If you lot cull the New Spider web Query command, Excel displays the New Spider web Query dialog box (see Effigy vii-33). To employ the New Web Query dialog box, click the Scan button and then open the web folio with the table from which you want to recall data. Once you've displayed this web page, return to Excel by clicking the Excel taskbar button. Equally this point, you can click OK and Excel will retrieve the table data. When Excel asks where the data should be placed using the Returning External Information To Microsoft Excel dialog box (come across Figure vii-32), bespeak the appropriate location.
You can utilize the other option buttons in the New Web Query dialog box to attempt to control what data the Web Query tool retrieves and how this data is formatted every bit Excel places it in your workbook. Your best bet in working with these options is probably just to experi- ment and see which selection settings produce the best results.
Using Microsoft Query
The Query Sorcerer, described in the earlier chapter section "Using the Query Wizard," provides y'all with a simple style to access external data. You should know, yet, that the Query Wiz- ard is a tool you use to tell another program, Microsoft Query, how you want to query an exter- nal database. While the Query Wizard works well in most unproblematic situations, you don't get access to all of Microsoft Query's power when you piece of work through the wizard.
When you want more than control over how a query operates, you tin work directly with Microsoft Query. To work direct with Query, you also first past choosing the Data menu's Get External Information command and and so choosing the Become External Data submenu's New Database Query command. Every bit with a query performed using the Query Wizard, when Excel displays the Cull Data Source dialog box (run into Figure 7-27), you select the database source.

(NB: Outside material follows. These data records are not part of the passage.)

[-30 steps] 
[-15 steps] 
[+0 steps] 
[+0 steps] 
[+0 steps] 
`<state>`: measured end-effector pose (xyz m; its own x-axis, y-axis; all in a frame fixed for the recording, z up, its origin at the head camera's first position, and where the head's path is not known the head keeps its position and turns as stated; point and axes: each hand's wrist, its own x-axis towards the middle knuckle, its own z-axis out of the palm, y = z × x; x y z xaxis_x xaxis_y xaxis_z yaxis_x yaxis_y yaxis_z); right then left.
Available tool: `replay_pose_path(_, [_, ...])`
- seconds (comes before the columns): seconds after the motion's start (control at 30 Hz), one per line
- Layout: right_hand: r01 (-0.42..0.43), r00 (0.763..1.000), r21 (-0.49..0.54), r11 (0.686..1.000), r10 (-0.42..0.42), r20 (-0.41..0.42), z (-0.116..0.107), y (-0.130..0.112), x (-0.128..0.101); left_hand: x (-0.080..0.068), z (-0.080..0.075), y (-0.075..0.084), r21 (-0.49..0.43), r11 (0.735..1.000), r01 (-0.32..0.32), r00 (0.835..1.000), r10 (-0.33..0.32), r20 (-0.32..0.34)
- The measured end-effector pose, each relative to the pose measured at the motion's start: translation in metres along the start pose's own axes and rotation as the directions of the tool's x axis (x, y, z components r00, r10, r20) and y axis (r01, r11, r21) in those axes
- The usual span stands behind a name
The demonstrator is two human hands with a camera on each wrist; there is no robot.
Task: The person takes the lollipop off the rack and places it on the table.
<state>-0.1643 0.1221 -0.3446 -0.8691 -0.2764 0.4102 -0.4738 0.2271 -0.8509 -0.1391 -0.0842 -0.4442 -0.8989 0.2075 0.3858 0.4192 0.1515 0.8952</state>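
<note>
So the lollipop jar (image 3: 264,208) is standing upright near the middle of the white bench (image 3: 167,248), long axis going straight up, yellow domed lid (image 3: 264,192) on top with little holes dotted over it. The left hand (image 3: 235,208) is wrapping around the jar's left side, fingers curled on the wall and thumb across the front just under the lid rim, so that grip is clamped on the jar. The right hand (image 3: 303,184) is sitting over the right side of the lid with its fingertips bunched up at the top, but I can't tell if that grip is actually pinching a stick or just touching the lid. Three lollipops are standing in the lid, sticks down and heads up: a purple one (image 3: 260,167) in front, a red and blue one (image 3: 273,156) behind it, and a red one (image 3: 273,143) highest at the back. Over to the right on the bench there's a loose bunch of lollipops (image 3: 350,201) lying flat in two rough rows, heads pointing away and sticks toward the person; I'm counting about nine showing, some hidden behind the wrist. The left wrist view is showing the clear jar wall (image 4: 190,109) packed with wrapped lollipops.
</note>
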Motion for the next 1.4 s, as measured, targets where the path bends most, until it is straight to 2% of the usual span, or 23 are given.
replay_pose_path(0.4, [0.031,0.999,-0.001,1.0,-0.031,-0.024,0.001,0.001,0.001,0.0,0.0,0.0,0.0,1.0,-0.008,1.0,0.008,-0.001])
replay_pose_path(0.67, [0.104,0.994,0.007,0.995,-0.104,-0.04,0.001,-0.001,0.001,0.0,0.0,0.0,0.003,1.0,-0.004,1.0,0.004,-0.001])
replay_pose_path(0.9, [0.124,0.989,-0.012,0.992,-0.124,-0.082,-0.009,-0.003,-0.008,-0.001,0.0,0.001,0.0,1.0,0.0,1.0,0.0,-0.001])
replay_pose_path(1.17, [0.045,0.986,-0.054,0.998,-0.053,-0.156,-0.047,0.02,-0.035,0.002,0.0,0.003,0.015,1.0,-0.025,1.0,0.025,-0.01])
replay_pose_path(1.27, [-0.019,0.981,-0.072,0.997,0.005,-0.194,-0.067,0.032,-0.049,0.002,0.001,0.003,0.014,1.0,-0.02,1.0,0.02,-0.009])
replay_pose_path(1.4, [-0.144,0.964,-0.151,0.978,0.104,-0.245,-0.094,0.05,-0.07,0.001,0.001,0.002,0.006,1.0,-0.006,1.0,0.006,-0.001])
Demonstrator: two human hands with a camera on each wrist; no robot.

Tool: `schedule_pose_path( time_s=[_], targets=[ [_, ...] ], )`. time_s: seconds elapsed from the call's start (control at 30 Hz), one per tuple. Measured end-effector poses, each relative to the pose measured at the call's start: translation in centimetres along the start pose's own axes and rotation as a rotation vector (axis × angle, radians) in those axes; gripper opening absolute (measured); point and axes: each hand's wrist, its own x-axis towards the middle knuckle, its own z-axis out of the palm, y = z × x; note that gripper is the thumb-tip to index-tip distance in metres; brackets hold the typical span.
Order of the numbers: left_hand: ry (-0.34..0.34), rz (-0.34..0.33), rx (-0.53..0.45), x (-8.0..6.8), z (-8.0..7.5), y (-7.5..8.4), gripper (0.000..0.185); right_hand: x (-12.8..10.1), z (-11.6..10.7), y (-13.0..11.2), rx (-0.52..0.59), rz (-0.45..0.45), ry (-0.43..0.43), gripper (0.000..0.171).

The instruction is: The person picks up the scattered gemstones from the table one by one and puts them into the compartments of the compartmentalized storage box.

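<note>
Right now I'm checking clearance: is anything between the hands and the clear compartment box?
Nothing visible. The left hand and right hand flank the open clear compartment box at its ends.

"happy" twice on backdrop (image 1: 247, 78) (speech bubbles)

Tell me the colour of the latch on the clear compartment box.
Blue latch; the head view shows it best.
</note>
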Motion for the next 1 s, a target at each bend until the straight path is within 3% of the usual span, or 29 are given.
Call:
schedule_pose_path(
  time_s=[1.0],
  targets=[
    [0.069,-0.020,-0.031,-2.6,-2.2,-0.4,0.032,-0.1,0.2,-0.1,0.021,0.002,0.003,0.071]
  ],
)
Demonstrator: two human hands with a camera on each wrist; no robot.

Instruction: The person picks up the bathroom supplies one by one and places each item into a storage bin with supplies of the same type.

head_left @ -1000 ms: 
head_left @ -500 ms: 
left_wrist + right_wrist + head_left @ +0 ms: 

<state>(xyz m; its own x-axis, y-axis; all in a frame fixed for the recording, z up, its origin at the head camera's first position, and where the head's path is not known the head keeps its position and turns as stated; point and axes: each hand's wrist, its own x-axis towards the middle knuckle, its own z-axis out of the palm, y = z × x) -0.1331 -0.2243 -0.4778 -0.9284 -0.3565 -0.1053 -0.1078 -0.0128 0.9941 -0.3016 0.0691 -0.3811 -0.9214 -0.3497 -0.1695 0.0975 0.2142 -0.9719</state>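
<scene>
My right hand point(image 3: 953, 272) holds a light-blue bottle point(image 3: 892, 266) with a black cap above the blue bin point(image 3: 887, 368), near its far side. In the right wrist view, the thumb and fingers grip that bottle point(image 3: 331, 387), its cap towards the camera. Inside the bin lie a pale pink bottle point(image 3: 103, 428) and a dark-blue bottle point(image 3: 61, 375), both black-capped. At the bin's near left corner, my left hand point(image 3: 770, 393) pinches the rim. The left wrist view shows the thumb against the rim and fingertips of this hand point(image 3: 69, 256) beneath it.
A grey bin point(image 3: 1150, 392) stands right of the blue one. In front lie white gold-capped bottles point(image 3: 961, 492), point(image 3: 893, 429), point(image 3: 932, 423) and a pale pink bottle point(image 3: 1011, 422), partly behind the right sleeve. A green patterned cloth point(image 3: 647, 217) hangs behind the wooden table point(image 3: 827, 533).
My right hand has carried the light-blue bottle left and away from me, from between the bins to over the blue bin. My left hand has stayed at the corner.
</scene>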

To piece of work directly with Query, however, yous clear the Use The Query Wizard To Create/Edit Queries check box. When you click OK, Excel starts Microsoft Query.
To use Query, y'all follow a process similar to that used with the Query Sorcerer. For example, you commencement by identifying which tables you want to query, which columns, (or fields) you desire to retrieve, how you lot want to filter, and how the data you retrieve should be sorted. Although Query provides less handholding than that of the Query Sorcerer, it offers you greater flexibility.
A more detailed give-and-take of Query is beyond the scope of this book, merely permit me brand two final observations: Kickoff, earlier you effort to develop expertise or fluency with Query, make sure that you lot won't get further faster simply by learning how to use the external information source's query capabilities. For example, Access is easier to learn (in part because it'south better docu- mented) and more useful than Query. It may not be a good use of your time, to learn Query so that you tin can then query an Admission database. Instead, you lot might be better off learning Admission.
Second, the Excel Assistance file provides detailed information about how to use Microsoft Query. To admission this information, enquire the Office Assistant a question such as, "How practice I work with Microsoft Query?" Then explore the assistance topics that the Function Assistant provides.